▸ **PROBLEM DETAILS**:
In the listing, find every line that has the string "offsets" and copy it.
**********
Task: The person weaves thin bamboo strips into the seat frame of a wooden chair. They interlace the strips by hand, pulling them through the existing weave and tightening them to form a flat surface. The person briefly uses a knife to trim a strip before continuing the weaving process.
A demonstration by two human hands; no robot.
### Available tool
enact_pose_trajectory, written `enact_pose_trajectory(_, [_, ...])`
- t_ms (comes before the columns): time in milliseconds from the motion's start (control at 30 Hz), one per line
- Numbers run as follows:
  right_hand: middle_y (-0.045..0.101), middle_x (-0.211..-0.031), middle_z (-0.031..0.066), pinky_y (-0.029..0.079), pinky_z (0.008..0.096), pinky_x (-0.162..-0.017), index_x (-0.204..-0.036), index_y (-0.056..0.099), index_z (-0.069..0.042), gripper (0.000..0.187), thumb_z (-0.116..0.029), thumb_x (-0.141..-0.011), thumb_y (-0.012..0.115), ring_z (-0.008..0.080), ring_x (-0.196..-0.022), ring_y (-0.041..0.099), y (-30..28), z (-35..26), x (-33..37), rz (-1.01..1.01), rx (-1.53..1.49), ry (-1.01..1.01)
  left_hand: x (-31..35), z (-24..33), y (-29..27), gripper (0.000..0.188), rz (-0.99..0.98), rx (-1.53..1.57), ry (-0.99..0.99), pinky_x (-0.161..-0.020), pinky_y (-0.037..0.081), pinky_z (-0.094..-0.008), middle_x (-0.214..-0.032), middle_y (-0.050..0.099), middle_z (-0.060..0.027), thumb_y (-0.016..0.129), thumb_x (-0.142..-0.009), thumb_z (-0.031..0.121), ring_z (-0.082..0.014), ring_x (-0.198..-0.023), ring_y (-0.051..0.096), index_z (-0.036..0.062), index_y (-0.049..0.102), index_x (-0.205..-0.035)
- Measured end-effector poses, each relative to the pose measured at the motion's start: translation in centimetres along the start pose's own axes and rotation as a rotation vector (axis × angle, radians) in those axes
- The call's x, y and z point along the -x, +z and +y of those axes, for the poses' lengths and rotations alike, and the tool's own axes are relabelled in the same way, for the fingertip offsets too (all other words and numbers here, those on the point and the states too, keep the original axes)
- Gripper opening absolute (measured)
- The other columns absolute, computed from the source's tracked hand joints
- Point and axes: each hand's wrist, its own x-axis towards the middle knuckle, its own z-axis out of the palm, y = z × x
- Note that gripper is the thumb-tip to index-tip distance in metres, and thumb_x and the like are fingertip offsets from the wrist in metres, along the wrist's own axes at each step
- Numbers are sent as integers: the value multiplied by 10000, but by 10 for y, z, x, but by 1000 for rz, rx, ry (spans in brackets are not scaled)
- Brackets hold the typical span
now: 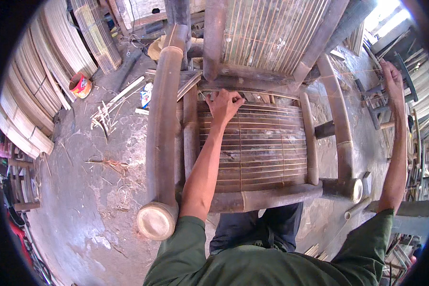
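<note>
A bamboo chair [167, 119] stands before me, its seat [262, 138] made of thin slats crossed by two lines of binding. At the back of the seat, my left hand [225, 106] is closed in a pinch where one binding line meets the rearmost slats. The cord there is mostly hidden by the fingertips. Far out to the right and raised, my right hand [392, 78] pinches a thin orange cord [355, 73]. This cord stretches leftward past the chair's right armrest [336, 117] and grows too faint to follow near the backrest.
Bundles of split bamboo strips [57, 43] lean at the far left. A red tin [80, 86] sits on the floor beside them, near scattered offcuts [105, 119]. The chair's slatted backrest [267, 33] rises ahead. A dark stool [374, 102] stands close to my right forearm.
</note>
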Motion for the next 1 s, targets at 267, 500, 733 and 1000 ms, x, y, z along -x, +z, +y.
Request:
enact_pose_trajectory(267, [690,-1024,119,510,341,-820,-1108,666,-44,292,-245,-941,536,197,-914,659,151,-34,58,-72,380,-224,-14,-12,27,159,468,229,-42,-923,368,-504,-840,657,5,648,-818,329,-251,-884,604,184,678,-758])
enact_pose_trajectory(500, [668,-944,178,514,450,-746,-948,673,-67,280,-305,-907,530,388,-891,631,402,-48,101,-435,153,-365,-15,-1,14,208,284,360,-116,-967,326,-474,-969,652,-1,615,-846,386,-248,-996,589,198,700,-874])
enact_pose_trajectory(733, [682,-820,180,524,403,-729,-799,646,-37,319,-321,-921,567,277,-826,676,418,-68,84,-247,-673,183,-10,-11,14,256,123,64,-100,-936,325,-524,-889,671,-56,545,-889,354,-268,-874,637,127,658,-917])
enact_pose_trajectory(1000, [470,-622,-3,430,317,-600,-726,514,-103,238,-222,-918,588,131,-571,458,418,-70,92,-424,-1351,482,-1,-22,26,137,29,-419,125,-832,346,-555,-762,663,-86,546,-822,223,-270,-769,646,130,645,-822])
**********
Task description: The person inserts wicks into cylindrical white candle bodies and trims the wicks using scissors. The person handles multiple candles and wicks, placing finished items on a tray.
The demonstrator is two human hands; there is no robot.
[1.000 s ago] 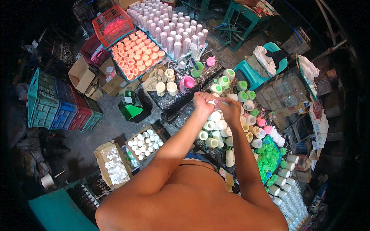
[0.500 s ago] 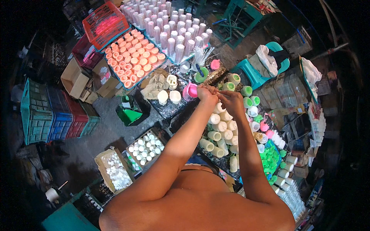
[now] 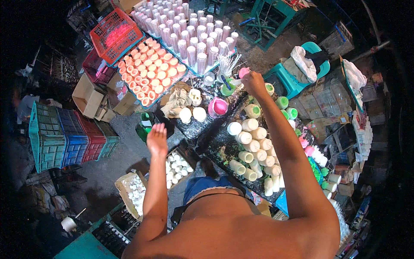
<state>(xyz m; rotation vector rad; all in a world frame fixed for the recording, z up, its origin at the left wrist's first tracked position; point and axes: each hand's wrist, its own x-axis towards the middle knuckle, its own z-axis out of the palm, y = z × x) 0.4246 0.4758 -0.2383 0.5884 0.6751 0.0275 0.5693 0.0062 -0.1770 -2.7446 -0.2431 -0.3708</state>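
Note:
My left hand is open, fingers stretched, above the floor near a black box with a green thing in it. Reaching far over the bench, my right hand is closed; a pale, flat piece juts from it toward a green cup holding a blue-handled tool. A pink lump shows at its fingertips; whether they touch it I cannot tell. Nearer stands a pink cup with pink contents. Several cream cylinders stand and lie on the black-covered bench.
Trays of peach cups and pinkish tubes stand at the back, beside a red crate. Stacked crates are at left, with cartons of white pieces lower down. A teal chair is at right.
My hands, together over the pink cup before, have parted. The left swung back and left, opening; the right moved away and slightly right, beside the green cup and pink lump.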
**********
▸ **SOLVED EXERCISE**:
- The call's x, y and z point along the -x, +z and +y of those axes, for the poses' lengths and rotations alike, and the tool's own axes are relabelled in the same way, for the fingertip offsets too (all other words and numbers here, those on the point and the states too, keep the original axes)
- Note that gripper is the thumb-tip to index-tip distance in metres, and thumb_x and the like are fingertip offsets from the wrist in metres, along the wrist's own axes at each step

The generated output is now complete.